When i try to run the script, i always get the error message: default users are not allowed to read, please specify (--group=sysop). I also tried it with this option, but then i become the error message "the specified user group is not allowed to read". Any ideas? :)
I had to check out the database of my mediawiki installation to find out the user group (check out LocalSettings.php and search for "Database settings"). Connect to the database using a client. Look for a table named user_groups. On this table there is a mapping from ids of users to user group. Try out diferent user group names until it works. :p
Is there an alternative to dumpHTML? I'm finding this waaaay to complicated to get it working.
I'm using windows 7 and i'm getting lots of "Failed opening required .../maintenance/commandLine.inc" type errors. It also says "No such file or directory in ... \dumpHTML on line 63". Line 63 from the script has "require_once( $IP."/maintenance/commandLine.inc" ); " Do i have to change something here? What is $IP ? How do i set it?
I'm using this command:
php C:\wamp\www\mediawiki-1.21.1\extensions\wikimedia-mediawiki-extensions-DumpHTML-dd18651\wikimedia-mediawiki-extensions-DumpHTML-dd18651/dumpHTML.php -d C:\HTMLDump -k monobook --image-snapshot --force-copy
And my setup is this: Apache 2.2.22 – Mysql 5.5.24 – PHP 5.3.13 XDebug 2.1.2 XDC 1.5 PhpMyadmin 3.4.10.1 SQLBuddy 1.3.3 webGrind 1.0
Got it working after all. My dumpHTML.php was two folder deep (\wikimedia-mediawiki-extensions-DumpHTML-dd18651\wikimedia-mediawiki-extensions-DumpHTML-dd18651/). I had to cut one level so i could execute the command below:
php C:\wamp\www\mediawiki-1.21.1\extensions\wikimedia-mediawiki-extensions-DumpHTML-dd18651/dumpHTML.php -d C:\HTMLDump -k monobook --image-snapshot --force-copy
Hello :)
we searched, and found many people with the same error, but with no solutions... perhaps someone can help us...
we get the following error, when we try to run the dumpHTML.php from shell (different working folders, same error): Fatal error: require_once() [<a href='function.require'>function.require</a>]: Failed opening required '__DIR__/Maintenance.php' (include_path='.:/usr/local/lib/php') in /.../mediawiki/maintenance/commandLine.inc on line 24
kind regards, markus h.
try the latest version of DumpHTML&Mediawiki and run DumpHTML as extension (not in the maintenance directory).
Thank you for your answer, but that was not the Problem.
Out PHP-Version was too low (5.2.17).
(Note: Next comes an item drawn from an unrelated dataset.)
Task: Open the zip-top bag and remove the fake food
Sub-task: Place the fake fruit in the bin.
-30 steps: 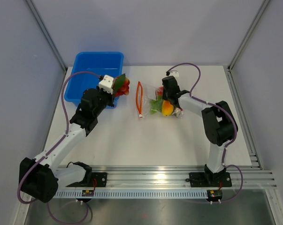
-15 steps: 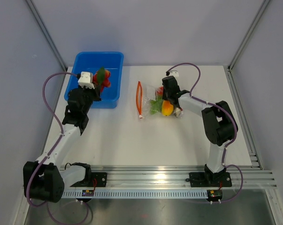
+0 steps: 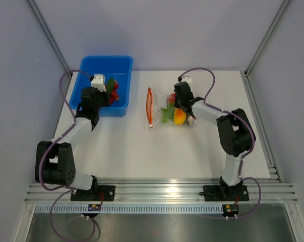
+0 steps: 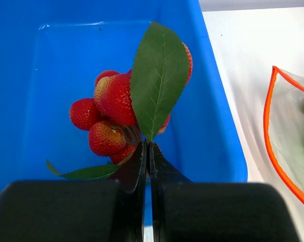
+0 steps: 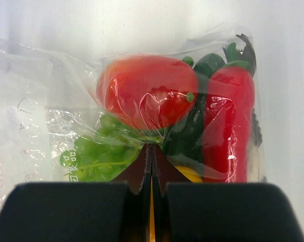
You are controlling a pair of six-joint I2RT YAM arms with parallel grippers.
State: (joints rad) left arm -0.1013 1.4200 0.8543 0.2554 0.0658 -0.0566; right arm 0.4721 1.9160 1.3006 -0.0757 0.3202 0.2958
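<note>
Crinkly clear zip-top bag (image 5: 36, 96), worktop (image 3: 141, 151) 12 o'clock: limp slippery film pinched by right claw (image 5: 152, 157). Light red plastic berry cluster (image 4: 109, 108) clamped at stem by left claw (image 4: 148, 154) over blue plastic tub (image 4: 36, 70).

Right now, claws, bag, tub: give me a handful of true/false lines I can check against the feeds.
1. The left claw is shut on a berry cluster over the tub. True.
2. The right claw hangs open above the bag. False: it is shut, pinching the bag's plastic.
3. The bag lies inside the tub. False: it lies on the table, to the right of the tub.
4. Grapes are inside the bag. True.
</note>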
We updated php to 5.3.10 and now the script runs....
BUT: it only creates the index.html and all the links lead back to the online-version, which is of course non-sense for an offline-copy ;) Does anyone know, how we can force dumpHTML to download ALL pages as html-files and make relative links?
kind regards, markus h.
I have noticed 2 problems with the DumpHTML extension in combination with the latest version of mediawiki. Mediawiki version: 1.20.3. Version of DumpHTML: rev 115794 from mediawiki svn.
The first problem is that if you use 'subpages' ( /s in urls ) then the links are broken in the static output. The generated pages have the incorrect number of ".." relative links in them. This may potentially be resolved by setting 'munge-title' to md5; to prevent the extra slashes from being dumped into the name, but I didn't try to do so. ( and I don't want to do so, I want the titles to be left alone, not converted to a hash )
How come there is no way to output pages in the same structure as they exist originally? Why are you -forced- to use the new 3 folder deep "hashing" mechanism? I assume this is to prevent too many files from being dumpdr into the same folder, but there should be a way to shut this off and the code should be fixed to allow subpages.
The second problem is that image-snapshot seems unable to handle png images. The main icon in the upper left of my wiki is a png. A file for that is created in the duplicate, but it is a 0 byte file. The original file is not copied. It seems the images are not directly copied, and that DumpHTML is not able to handle pngs.
If you got a problem with images, try running with "sudo php dumpHTML.php ..." (yes, you can kill me now). DONT TRY TO USE IT ON PRODUCTION SERVER, ITS DANGEROUS! The problem seem to be coming from http://www.mediawiki.org/wiki/Manual:Image_Authorization, but at least with sudo it works as is.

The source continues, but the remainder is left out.